| AIM OF THE TASK |
Using the data below, copy every line that contains the word "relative".

[Records drawn from a dataset]
##########
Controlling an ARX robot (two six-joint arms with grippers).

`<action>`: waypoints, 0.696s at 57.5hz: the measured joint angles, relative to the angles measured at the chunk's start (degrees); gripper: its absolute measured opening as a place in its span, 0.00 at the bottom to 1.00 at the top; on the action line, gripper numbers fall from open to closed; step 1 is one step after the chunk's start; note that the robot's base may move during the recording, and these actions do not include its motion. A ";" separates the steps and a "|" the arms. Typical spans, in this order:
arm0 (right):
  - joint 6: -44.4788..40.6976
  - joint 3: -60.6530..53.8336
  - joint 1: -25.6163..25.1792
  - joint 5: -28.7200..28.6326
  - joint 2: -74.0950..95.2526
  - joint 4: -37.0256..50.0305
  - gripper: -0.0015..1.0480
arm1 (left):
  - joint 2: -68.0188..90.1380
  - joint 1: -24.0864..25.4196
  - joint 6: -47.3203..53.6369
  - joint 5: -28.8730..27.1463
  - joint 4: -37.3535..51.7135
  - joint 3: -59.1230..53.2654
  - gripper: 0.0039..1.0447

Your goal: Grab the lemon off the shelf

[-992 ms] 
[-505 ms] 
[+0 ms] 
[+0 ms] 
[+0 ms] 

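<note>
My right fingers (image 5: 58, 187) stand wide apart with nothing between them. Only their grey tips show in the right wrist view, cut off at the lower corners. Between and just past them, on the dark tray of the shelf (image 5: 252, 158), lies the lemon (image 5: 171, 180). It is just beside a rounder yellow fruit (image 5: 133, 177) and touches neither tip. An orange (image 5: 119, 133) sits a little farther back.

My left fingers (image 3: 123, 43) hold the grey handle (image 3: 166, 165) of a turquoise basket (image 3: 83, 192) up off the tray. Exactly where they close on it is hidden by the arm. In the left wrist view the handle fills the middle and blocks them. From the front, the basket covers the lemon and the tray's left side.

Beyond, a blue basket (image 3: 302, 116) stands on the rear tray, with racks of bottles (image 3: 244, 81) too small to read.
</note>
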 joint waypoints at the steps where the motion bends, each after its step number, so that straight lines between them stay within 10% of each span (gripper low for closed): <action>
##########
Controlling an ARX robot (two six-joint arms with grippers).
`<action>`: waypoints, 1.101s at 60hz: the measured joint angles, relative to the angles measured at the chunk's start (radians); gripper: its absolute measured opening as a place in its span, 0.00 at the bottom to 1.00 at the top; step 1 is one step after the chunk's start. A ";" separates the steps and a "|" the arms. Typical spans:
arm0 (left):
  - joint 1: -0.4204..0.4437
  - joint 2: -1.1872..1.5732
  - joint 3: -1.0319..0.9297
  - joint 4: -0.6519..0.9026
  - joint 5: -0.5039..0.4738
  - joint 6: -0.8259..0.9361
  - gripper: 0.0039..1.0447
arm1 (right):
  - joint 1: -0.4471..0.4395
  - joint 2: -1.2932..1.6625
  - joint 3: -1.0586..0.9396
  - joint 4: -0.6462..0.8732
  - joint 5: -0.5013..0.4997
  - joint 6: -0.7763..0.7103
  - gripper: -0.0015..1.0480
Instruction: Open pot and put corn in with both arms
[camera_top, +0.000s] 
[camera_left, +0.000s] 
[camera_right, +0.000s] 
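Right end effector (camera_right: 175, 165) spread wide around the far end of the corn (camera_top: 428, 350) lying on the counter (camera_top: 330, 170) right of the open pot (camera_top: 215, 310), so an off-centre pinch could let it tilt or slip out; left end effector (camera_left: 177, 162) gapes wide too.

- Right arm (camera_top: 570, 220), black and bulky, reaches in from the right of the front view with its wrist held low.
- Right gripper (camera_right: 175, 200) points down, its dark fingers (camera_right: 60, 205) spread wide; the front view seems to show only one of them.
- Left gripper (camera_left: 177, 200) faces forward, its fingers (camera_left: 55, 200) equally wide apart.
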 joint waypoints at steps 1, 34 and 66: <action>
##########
| SOLUTION BELOW |
`<action>`: waypoints, 0.696s at 57.5hz: the measured joint angles, relative to the angles measured at the chunk's start (degrees); gripper: its absolute measured opening as a place in its span, 0.00 at the bottom to 1.00 at the top; on the action line, gripper numbers fall from open to closed; step 1 is one step after the chunk's start; note that the robot's base may move during the recording, and these actions do not include its motion. A ";" separates the steps and a "|" the arms. Typical spans, in this order:
`<action>`: waypoints, 1.101s at 60hz: the measured joint angles, relative to the angles measured at the chunk's start (radians); gripper: its absolute measured opening as a place in its span, 0.00 at the bottom to 1.00 at the top; step 1 is one step after the chunk's start. A ";" separates the steps and a "|" the arms. Typical spans:

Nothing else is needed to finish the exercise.